▶ _Problem description_: There is material below. Print exactly the lines starting at the line with "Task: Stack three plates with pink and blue" and ending at the line with "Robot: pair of", ends included, and no others.

▶ _Material supplied_:
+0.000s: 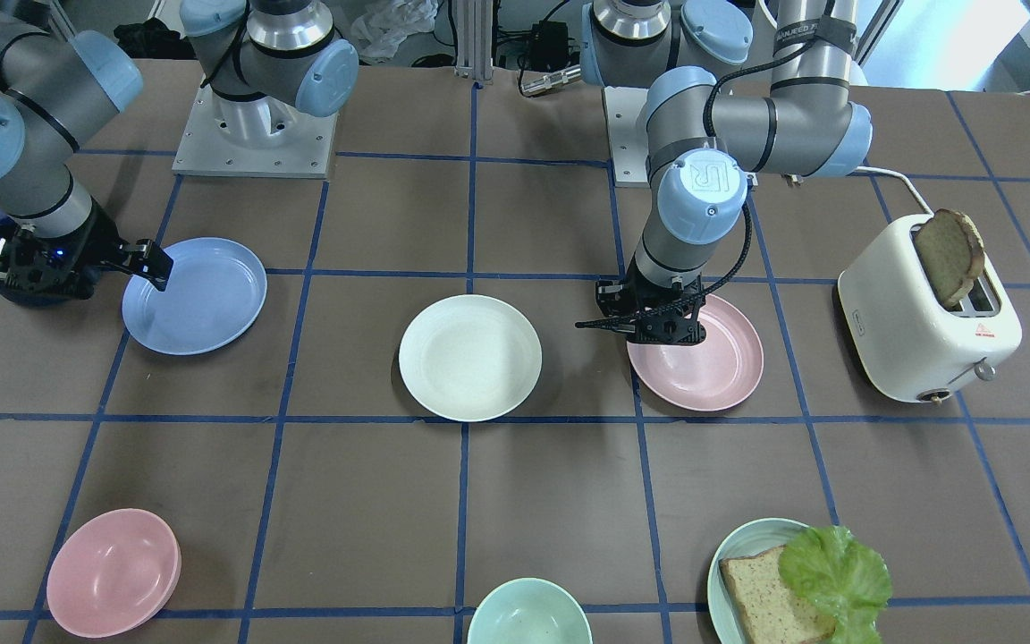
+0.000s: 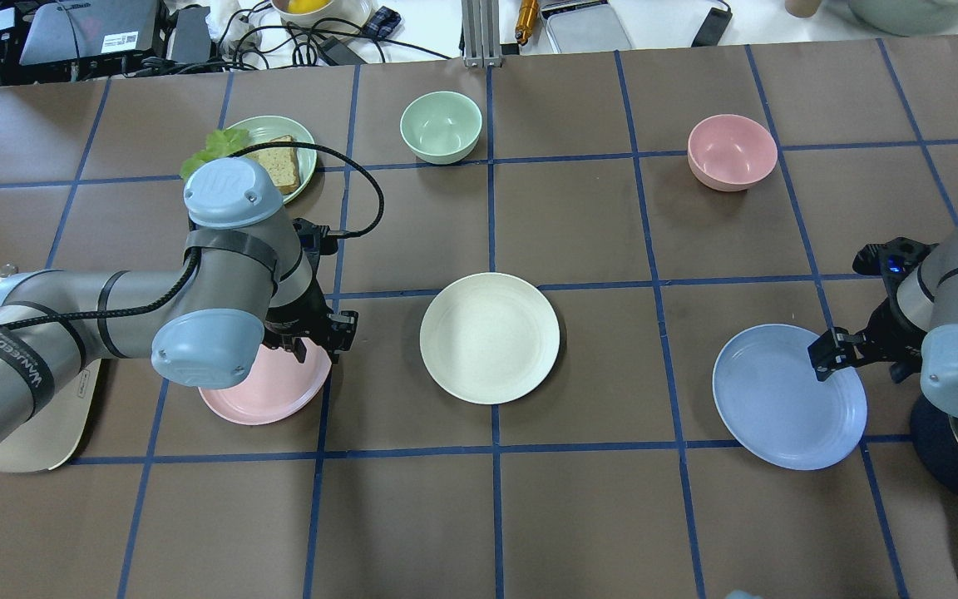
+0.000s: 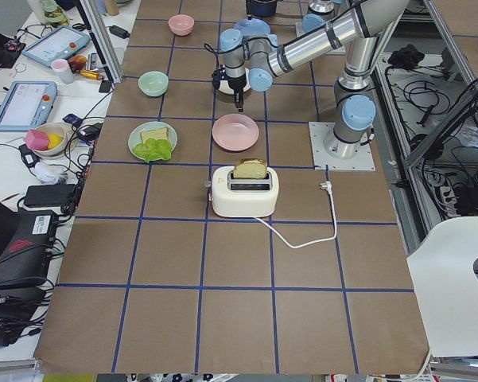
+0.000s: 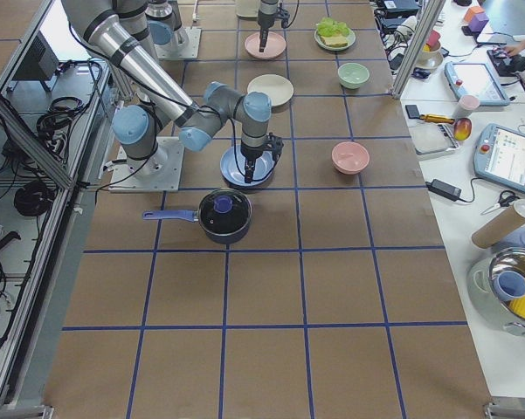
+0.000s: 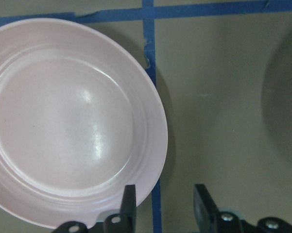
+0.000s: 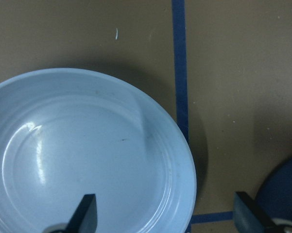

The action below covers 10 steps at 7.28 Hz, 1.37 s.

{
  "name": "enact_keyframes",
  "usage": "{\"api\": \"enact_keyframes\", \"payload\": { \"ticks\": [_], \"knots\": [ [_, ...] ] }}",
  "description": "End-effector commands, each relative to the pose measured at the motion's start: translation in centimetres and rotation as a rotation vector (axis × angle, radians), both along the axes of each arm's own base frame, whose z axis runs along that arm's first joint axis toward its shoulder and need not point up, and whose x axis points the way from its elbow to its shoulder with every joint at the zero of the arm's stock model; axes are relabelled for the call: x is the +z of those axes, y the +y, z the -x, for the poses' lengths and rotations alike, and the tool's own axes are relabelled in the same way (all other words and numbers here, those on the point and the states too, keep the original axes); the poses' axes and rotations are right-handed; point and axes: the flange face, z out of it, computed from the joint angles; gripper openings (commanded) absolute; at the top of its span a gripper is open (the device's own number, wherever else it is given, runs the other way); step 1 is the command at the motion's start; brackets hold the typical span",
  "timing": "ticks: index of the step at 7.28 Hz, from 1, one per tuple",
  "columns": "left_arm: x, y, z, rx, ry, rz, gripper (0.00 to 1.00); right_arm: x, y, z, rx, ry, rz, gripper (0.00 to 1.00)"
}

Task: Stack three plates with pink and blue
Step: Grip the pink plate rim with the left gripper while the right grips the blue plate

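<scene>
Now we hold the left gripper (image 5: pixel 164 194) partly open astride the rim of the pink plate (image 5: pixel 73 121), and the right gripper (image 6: pixel 167 206) spread wide astride the edge of the blue plate (image 6: pixel 87 160). The cream plate (image 1: pixel 470 358) lies between them. We judge these plates light, stiff and slick, so we take them by the rim.

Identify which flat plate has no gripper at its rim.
The cream-white plate in the middle; the left gripper straddles the rim of the pink plate, the right gripper that of the blue plate.
</scene>
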Motion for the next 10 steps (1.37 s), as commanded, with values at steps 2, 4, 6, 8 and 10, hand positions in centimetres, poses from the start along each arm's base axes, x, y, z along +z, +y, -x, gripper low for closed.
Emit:
{"api": "enact_keyframes", "payload": {
  "ticks": [2,4,6,8,10],
  "knots": [
    [-2.2,-0.4,0.3,-0.009,-0.009,-0.012,0.5,-3.5,0.5,3.4,-0.027,-0.078,-0.058,0.92],
    [-3.1,-0.7,0.3,-0.008,-0.01,-0.023,0.5,-3.6,0.4,3.8,-0.009,-0.118,-0.031,0.91],
    [-3.7,-1.3,0.3,-0.009,-0.009,-0.002,0.38,-3.7,0.5,3.7,-0.008,-0.122,-0.032,0.8],
    [-4.3,-1.5,0.3,-0.008,-0.009,-0.011,0.29,-3.6,0.6,3.6,0.039,-0.13,-0.032,0.53],
    [-4.3,-1.9,0.3,0.001,-0.012,-0.012,0.15,-3.6,0.6,3.5,0.043,-0.133,-0.032,0.0]
  ]
}}
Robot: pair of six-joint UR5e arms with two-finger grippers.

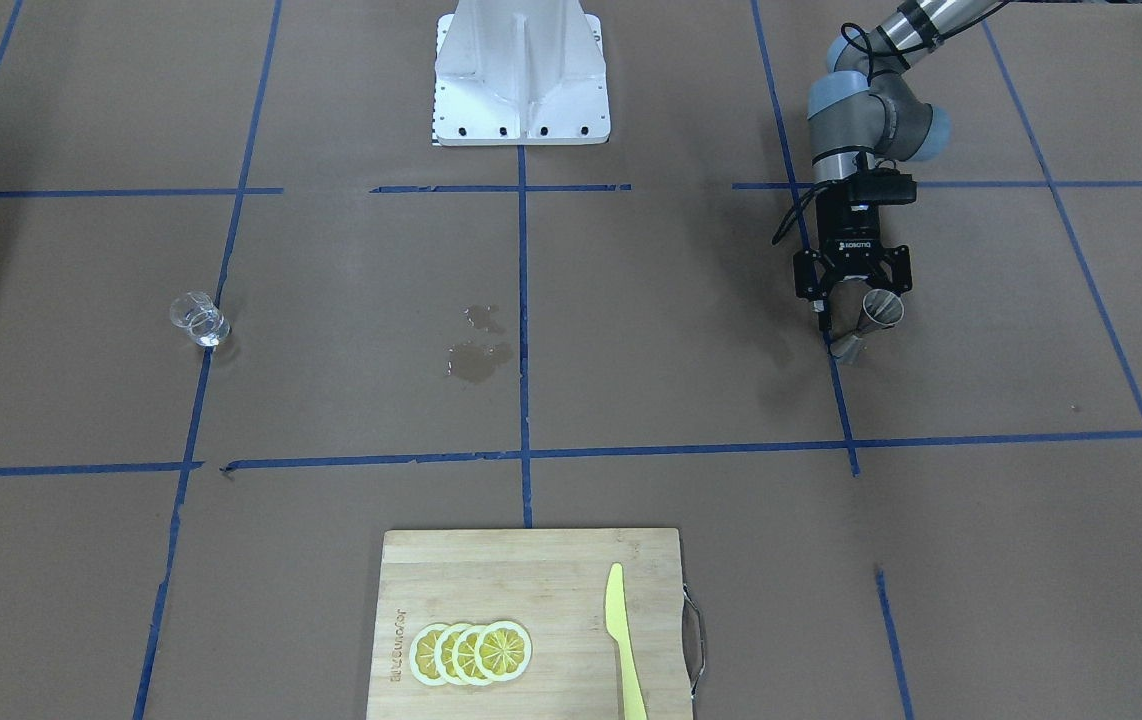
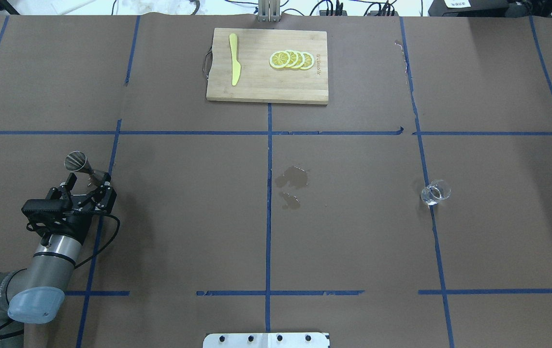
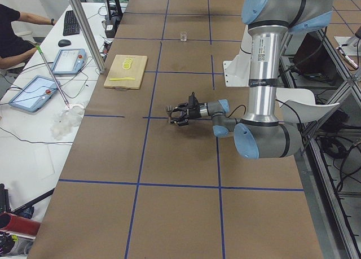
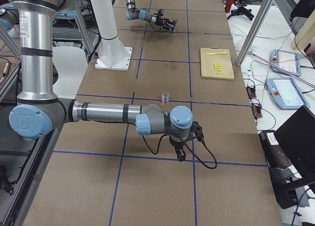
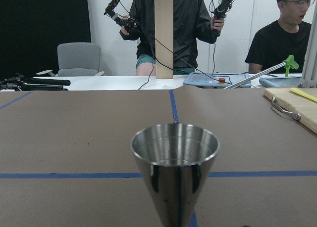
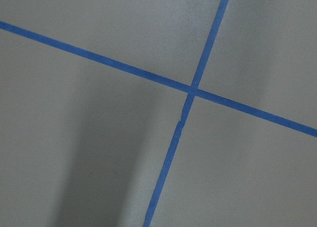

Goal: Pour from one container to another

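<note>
The steel jigger [image 1: 869, 322] [image 2: 82, 168] stands upright on the table on the robot's left side. My left gripper [image 1: 861, 312] [image 2: 87, 180] is low over the table and open, one finger on each side of the jigger's lower part. Its wrist view shows the jigger [image 5: 174, 162] close and centred, with an empty bowl. The clear glass cup [image 1: 199, 320] [image 2: 435, 192] stands alone on the right side, far from both arms. My right gripper [image 4: 179, 154] shows only in the exterior right view, near the table's end; I cannot tell whether it is open or shut.
A wooden cutting board [image 2: 256, 87] at the far edge carries lemon slices [image 2: 291, 59] and a yellow knife [image 2: 234, 65]. A wet stain [image 2: 291, 179] marks the paper at the middle. The robot's base [image 1: 521, 75] is at the near edge. Operators sit beyond the table.
</note>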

▶ _Solution_:
Task: Stack three plates with pink and blue
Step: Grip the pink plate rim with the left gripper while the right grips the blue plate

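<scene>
Now we hold the left gripper (image 5: pixel 164 194) partly open astride the rim of the pink plate (image 5: pixel 73 121), and the right gripper (image 6: pixel 167 206) spread wide astride the edge of the blue plate (image 6: pixel 87 160). The cream plate (image 1: pixel 470 358) lies between them. We judge these plates light, stiff and slick, so we take them by the rim.

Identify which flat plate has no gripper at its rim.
The cream-white plate in the middle; the left gripper straddles the rim of the pink plate, the right gripper that of the blue plate.
</scene>
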Motion for the next 10 steps (1.37 s), as commanded, with values at steps 2, 4, 6, 8 and 10, hand positions in centimetres, poses from the start along each arm's base axes, x, y, z along +z, +y, -x, gripper low for closed.
Emit:
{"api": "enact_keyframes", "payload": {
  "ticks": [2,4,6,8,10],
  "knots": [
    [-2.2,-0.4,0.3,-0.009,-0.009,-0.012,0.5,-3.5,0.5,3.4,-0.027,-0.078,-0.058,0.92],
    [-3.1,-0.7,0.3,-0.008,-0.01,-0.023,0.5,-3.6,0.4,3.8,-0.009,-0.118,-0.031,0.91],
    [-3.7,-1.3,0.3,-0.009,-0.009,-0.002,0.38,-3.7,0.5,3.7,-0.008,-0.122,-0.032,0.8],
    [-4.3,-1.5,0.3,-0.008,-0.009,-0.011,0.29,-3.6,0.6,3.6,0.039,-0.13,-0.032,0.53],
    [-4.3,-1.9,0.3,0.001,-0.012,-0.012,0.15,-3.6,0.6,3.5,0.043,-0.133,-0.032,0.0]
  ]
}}
Robot: pair of six-joint UR5e arms with two-finger grippers.

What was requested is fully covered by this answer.